Sorry you didn't have a good response to ADT. You are right for wanting to know why before just throwing treatments at it. It's important to find out a spoon as possible.

I'm not a doctor, but I know there are reasons why that can happen. One possible reason is that the prostate cancer has neuroendocrine differentiation. That's a type of cancer cell that has no androgen receptor and will not respond to androgen receptor based treatments such as Lupron, Zolodex, etc. If that's the case, it also won't respond to secondary ADT agents such as Xtandi or Zytiga.

According to an article I read, this type of cancer most commonly evolves from preexisting prostate adenocarcinoma .... And while it rarely arises de novo, the amount of neuroendocrine differentiation of prostate adenocarcinoma increases with disease progression and in response to androgen-deprivation therapy.

“Neuroendocrine prostate cancer does not express the androgen receptor and it's considered clinically hormone refractory. With the introduction of new highly potent androgen receptor-targeted agents into the clinic, such as abiraterone acetate, treatment-related neuroendocrine prostate cancer is becoming an even more important disease to recognize.”

Beltran and colleagues have written that treatment-related neuroendocrine prostate cancer should be suspected in patients with castration-resistant prostate cancer who experience rapid progression with a low serum PSA, especially in the setting of potent androgen deprivation therapies.

Have you had a biopsy? With a biopsy of the cancer, these cells can be seen with a microscope. There is also a substance called Chromogranin A that is produced by these cells and can be measured in a blood test.

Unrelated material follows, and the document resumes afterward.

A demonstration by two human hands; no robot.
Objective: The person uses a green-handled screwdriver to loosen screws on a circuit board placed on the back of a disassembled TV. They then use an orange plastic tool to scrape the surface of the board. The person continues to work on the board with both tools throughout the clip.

The target of these cells when they metastasize is often organs and/or soft tissue (EX. lungs, liver), not the typical bone metastases. So if it were me, I would want to look at those areas specifically.

There is also the possibility of mutations where the cancer cells are no longer sensitive to androgen-based treatments. A common mutation is the ARV-7 splice variant. These can often be detected with genetic testing (blood test).

In either of those cases, the likely direction for treatment is chemotherapy, probably Docetaxel and/or Carboplatin.

You should run everything by your doctor and discuss it with him/her.

Let us know the outcome and we all wish the best for your treatment. We'll be here to support you.


Thanks everyone for kind responses.

I saw my onco today. He is as surprised as I am by my result. He is re-staging my disease - more PSA tests next week to confirm the level, plus CT scan and bone scan. After this he will discuss treatment - he didn't want to give too much away at this time but said that treatment will depend on whether any mets are found.

Oh and he filled me up with more Zolodex. I said that Zolodex is having zero impact, PSA double time was 1 mth before ADT and its still one month. But he would not be swayed :-)


Hi Hazard your figures are similar to mine if been offered chemo and ADT first up treatment if just had my 6th chemo & PSA is down from 8.7 to 2.5 my ADT is Zoladex now 3 monthly.

My Gleeson score was 4+3 PSA doubling time of 4 weeks. Im also worried about my ADT failing early but hoping for 18+ months.

Good luck m8


Good Morning Hazard,

If last scan was April, it appears that you need the full complement of new scans before beginning this next battle.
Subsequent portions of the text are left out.